Given material ▸
Start of Block

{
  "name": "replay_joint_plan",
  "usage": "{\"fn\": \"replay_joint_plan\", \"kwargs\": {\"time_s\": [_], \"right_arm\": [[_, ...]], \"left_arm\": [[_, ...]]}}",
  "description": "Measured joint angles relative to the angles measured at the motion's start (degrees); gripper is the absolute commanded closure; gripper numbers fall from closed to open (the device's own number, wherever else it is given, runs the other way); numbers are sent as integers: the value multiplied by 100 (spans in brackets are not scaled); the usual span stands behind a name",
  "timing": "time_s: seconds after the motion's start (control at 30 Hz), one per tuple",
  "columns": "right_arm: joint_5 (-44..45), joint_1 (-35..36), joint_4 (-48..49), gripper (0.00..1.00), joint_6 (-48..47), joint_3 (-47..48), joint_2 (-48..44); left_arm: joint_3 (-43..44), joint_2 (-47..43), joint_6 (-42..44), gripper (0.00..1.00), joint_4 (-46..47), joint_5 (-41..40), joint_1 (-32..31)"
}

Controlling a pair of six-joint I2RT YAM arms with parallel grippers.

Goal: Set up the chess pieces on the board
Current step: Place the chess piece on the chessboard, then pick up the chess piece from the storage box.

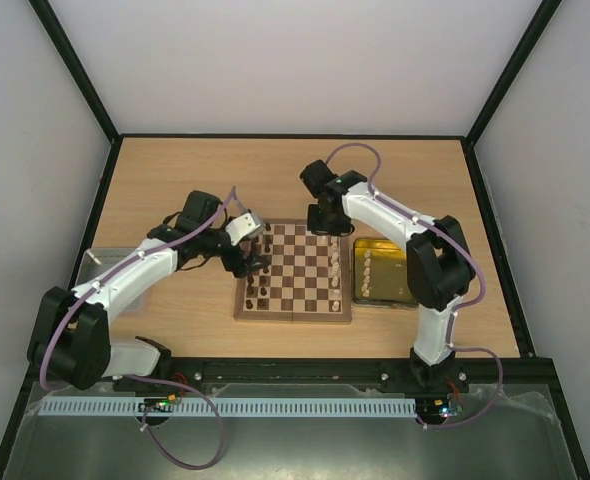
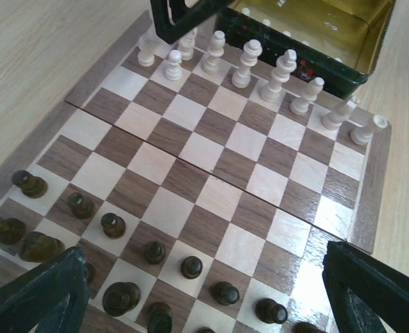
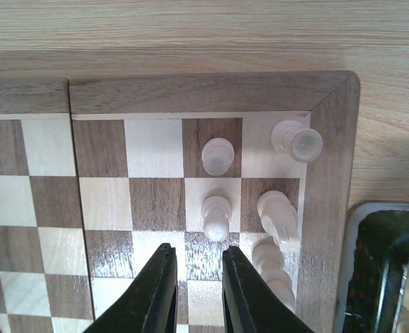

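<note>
- While the left gripper hovered over the left edge of the board, its jaws stood spread wide with nothing between them.
- Dark pieces stood along the board's left columns. A few at the corner were bunched, and I could not tell whether all were upright.
- Middle squares were bare.
- Right gripper hung low over the board's far right corner, jaws only narrowly parted, gap empty, tips just beside a pale pawn but not touching it.
- Pale pieces lined the right columns. More pale ones lay in the yellow tray, just beside the board's right rim.
- Handling, judged:
  - Turned wood, so light and stiff, and unlikely to crush.
  - The finish looked smooth, so probably slippery under hard pads.
  - Narrow bases and tall bodies should tip easily from a side nudge, and neighbours stood close.
- Best hold, judged:
  - Come from above and pinch the waist under the head, where the collar stops sliding.
  - Keep the fingers in line with the free gaps, not across the row.
  - Tray pieces lying flat would need a mid-body pinch, then standing up.
</note>
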Motion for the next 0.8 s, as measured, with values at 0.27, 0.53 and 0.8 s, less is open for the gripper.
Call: {"fn": "replay_joint_plan", "kwargs": {"time_s": [0.27, 0.53, 0.8], "right_arm": [[269, -46, -85, 82, 31, -103, -621], [282, -868, 26, 82, 175, -1480, -1593], [247, -1113, 133, 82, 240, -2059, -1652]], "left_arm": [[24, 2, 238, 9, -398, 505, 0], [162, 24, 243, 9, -505, 378, -334], [162, 197, -33, 10, -170, -1071, -903]]}}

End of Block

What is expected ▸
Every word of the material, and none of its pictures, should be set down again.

Exercise answer ▸
{
  "name": "replay_joint_plan",
  "usage": "{\"fn\": \"replay_joint_plan\", \"kwargs\": {\"time_s\": [_], \"right_arm\": [[_, ...]], \"left_arm\": [[_, ...]]}}",
  "description": "Measured joint angles relative to the angles measured at the motion's start (degrees); gripper is the absolute commanded closure; gripper numbers fall from closed to open (the device's own number, wherever else it is given, runs the other way); numbers are sent as integers: the value multiplied by 100 (spans in brackets are not scaled); the usual span stands behind a name",
  "timing": "time_s: seconds after the motion's start (control at 30 Hz), one per tuple",
  "columns": "right_arm: joint_5 (-44..45), joint_1 (-35..36), joint_4 (-48..49), gripper (0.00..1.00), joint_6 (-48..47), joint_3 (-47..48), joint_2 (-48..44); left_arm: joint_3 (-43..44), joint_2 (-47..43), joint_6 (-42..44), gripper (0.00..1.00), joint_4 (-46..47), joint_5 (-41..40), joint_1 (-32..31)"
}

Controlling a pair of six-joint I2RT YAM arms with parallel grippers.

Goal: Set up the chess pieces on the board
Current step: Place the chess piece on the chessboard, then pick up the chess piece from the storage box.


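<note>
- While the left gripper hovered over the left edge of the board, its jaws stood spread wide with nothing between them.
- Dark pieces stood along the board's left columns. A few at the corner were bunched, and I could not tell whether all were upright.
- Middle squares were bare.
- Right gripper hung low over the board's far right corner, jaws only narrowly parted, gap empty, tips just beside a pale pawn but not touching it.
- Pale pieces lined the right columns. More pale ones lay in the yellow tray, just beside the board's right rim.
- Handling, judged:
  - Turned wood, so light and stiff, and unlikely to crush.
  - The finish looked smooth, so probably slippery under hard pads.
  - Narrow bases and tall bodies should tip easily from a side nudge, and neighbours stood close.
- Best hold, judged:
  - Come from above and pinch the waist under the head, where the collar stops sliding.
  - Keep the fingers in line with the free gaps, not across the row.
  - Tray pieces lying flat would need a mid-body pinch, then standing up.
</note>
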Motion for the next 0.8 s, as measured, with values at 0.27, 0.53 and 0.8 s, less is open for the gripper.
Call: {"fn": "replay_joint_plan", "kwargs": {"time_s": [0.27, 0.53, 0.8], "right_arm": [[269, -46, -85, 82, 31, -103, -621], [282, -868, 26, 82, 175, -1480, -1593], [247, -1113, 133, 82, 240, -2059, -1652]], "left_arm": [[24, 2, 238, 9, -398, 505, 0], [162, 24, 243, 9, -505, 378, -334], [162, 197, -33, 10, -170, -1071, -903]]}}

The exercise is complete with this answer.